In the realm of mathematics, it's always a prudent practice to verify our solutions to ensure accuracy and to catch any potential errors that may have crept into our calculations. To do this, we substitute the value we found for x, which is -4, back into the original equation and check if both sides of the equation are indeed equal. Our original equation was x - 6 = 5(x + 2). Substituting x = -4, we get -4 - 6 = 5(-4 + 2). Simplifying both sides, we have -10 = 5(-2), which further simplifies to -10 = -10. Since both sides of the equation are equal, our solution x = -4 is verified. This confirmation step provides us with the assurance that our calculations were correct and that we have indeed found the accurate solution to the problem.

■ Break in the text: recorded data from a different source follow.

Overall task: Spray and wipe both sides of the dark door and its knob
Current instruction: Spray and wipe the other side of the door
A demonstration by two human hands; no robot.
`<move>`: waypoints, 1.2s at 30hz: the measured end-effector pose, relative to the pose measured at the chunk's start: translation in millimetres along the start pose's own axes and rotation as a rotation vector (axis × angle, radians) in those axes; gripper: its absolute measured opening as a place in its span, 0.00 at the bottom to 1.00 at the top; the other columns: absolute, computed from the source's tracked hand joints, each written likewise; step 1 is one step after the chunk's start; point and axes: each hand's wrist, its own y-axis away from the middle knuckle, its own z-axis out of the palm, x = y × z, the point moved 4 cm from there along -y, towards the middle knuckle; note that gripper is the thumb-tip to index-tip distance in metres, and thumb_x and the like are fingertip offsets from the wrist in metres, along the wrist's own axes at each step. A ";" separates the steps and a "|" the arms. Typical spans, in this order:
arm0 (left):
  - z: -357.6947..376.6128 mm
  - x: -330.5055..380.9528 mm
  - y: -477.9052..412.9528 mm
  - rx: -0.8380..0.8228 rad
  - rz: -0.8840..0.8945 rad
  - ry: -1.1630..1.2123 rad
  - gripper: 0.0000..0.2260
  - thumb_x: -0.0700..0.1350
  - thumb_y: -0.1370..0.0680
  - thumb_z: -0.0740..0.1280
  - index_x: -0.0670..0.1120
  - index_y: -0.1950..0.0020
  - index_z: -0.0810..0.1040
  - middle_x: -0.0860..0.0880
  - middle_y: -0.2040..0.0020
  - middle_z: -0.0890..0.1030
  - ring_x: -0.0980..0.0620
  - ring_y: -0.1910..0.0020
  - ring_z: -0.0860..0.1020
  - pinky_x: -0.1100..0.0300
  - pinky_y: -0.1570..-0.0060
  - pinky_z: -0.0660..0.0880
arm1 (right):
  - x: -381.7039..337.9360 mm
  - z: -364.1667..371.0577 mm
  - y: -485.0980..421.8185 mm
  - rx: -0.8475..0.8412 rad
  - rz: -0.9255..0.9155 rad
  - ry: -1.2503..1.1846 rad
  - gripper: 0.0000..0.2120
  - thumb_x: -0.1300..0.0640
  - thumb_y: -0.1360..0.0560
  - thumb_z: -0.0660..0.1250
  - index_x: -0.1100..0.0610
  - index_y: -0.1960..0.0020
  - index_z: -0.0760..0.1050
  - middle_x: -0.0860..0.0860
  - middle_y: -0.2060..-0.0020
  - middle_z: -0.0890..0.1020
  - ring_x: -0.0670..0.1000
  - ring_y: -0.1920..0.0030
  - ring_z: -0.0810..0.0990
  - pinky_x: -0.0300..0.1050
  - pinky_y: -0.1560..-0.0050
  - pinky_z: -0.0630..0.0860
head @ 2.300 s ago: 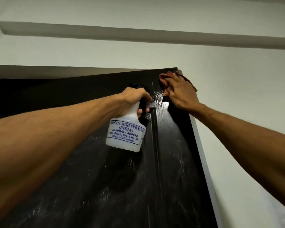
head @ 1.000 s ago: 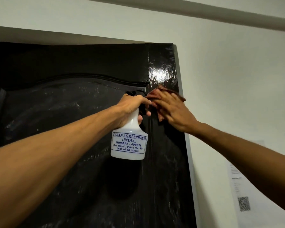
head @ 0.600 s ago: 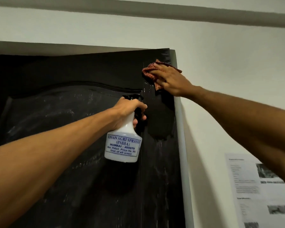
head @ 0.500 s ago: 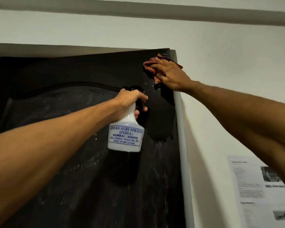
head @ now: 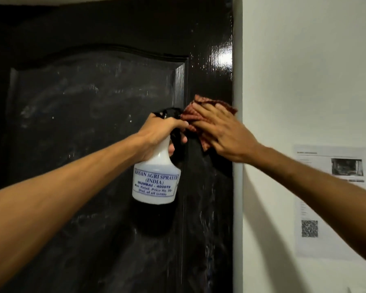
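Observation:
The dark glossy door point(head: 97, 115) fills the left and middle of the head view, its panel streaked with wet smears. My left hand point(head: 161, 134) grips the neck and black trigger head of a white spray bottle point(head: 155, 180) held just in front of the door. My right hand point(head: 222, 132) presses a reddish-brown cloth point(head: 199, 111) flat against the door's right stile with straight fingers, right beside the bottle's head. The knob is out of view.
A grey door frame strip point(head: 237, 187) runs down the door's right edge. Beyond it is a white wall point(head: 304, 70) with a printed paper notice point(head: 330, 199) bearing a QR code.
My right hand has slid the cloth down the right stile from near the door's top corner to beside the bottle. The view has dropped lower.

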 end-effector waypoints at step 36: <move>44.1 -176.2 135.1 -0.080 -0.115 -0.080 0.11 0.46 0.17 0.71 0.40 0.55 0.81 0.41 0.62 0.86 0.47 0.80 0.73 0.49 0.68 0.75 | -60.0 35.9 64.8 -0.030 0.058 0.055 0.25 0.48 0.16 0.53 0.51 0.20 0.64 0.56 0.18 0.57 0.57 0.17 0.53 0.57 0.18 0.46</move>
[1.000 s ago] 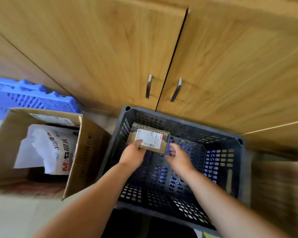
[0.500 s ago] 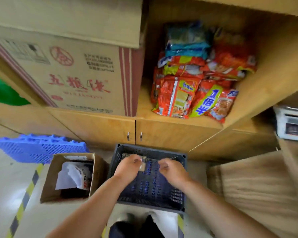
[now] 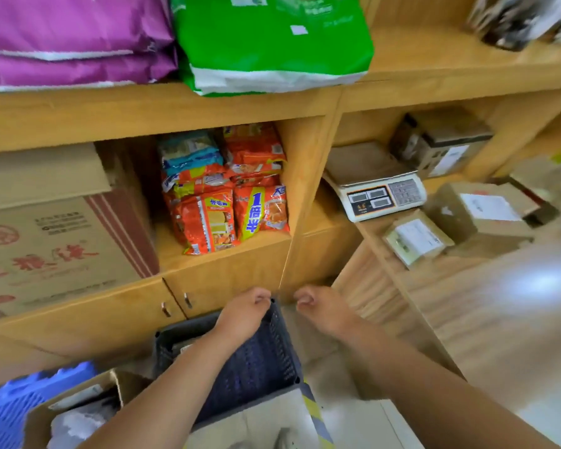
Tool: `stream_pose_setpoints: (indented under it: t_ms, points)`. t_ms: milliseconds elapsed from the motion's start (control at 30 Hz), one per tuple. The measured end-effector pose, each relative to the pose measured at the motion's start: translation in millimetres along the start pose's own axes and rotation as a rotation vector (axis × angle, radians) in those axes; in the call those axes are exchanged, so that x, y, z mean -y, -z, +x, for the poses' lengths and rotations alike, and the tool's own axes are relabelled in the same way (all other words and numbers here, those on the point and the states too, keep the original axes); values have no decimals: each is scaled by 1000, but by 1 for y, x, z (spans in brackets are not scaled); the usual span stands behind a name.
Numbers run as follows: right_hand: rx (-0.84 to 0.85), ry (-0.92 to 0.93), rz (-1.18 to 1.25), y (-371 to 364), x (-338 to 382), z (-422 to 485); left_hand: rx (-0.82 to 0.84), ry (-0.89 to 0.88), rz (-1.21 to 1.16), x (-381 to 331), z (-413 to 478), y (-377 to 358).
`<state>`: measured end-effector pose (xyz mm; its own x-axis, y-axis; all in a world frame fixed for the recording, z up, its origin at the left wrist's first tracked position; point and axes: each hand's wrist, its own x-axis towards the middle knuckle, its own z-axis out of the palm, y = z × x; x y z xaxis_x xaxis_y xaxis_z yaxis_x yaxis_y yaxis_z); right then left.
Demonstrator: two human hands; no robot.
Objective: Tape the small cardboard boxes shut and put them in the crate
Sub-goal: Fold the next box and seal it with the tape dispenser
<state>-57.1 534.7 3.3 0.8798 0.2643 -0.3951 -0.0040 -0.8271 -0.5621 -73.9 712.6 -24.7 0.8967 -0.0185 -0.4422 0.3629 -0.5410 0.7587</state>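
Crate (image 3: pixel 263 358) sits directly below the left grip (image 3: pixel 243 314), its contents mostly hidden by the forearm. Left grip and right grip (image 3: pixel 321 311) hang side by side, fingers loosely curled, holding nothing. Ahead and to the right of the right grip, on the worktop (image 3: pixel 467 286), lies a small labelled box (image 3: pixel 416 238), with a larger box (image 3: pixel 480 212) just beyond. Judgement: fetch phase. Recommend taking the small box across its sides, label up, and checking the flaps sit flat before taping.
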Motion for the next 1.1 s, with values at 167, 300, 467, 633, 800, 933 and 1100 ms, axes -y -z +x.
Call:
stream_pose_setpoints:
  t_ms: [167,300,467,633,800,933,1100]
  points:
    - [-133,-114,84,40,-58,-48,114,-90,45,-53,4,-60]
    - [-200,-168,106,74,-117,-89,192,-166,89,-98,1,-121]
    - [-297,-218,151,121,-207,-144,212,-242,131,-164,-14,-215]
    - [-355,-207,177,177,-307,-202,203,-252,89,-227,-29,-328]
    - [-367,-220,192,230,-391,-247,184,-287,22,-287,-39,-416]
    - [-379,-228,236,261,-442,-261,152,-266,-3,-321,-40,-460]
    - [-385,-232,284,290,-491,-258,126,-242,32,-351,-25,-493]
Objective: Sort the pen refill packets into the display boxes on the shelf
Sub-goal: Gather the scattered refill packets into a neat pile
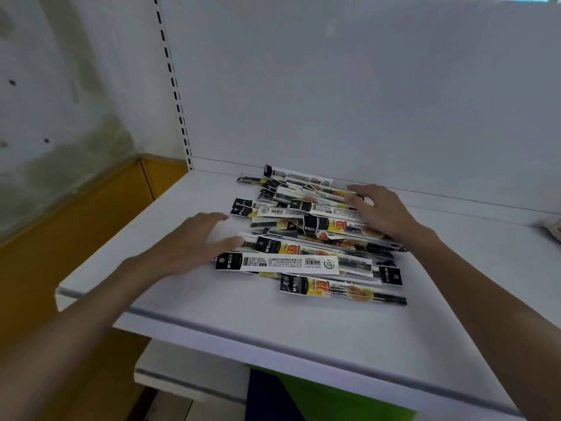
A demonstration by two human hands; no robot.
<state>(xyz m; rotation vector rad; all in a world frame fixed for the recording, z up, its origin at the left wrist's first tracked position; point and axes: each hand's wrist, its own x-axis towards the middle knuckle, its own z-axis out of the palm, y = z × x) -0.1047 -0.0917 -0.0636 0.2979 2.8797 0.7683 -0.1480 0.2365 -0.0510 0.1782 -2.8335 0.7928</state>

The verification process not only reinforces our confidence in the answer but also serves as a valuable learning tool, solidifying our understanding of the problem-solving process.

The Correct Choice

Having diligently worked through the problem, meticulously setting up the equation, solving for the unknown, and verifying our solution, we can confidently arrive at the answer. The number that satisfies the given conditions is -4. Therefore, the correct answer among the options provided is:

A. -4

This concludes our step-by-step journey through the problem, demonstrating how careful analysis, algebraic techniques, and verification can lead us to the correct solution. By mastering these skills, we can approach similar mathematical challenges with confidence and precision.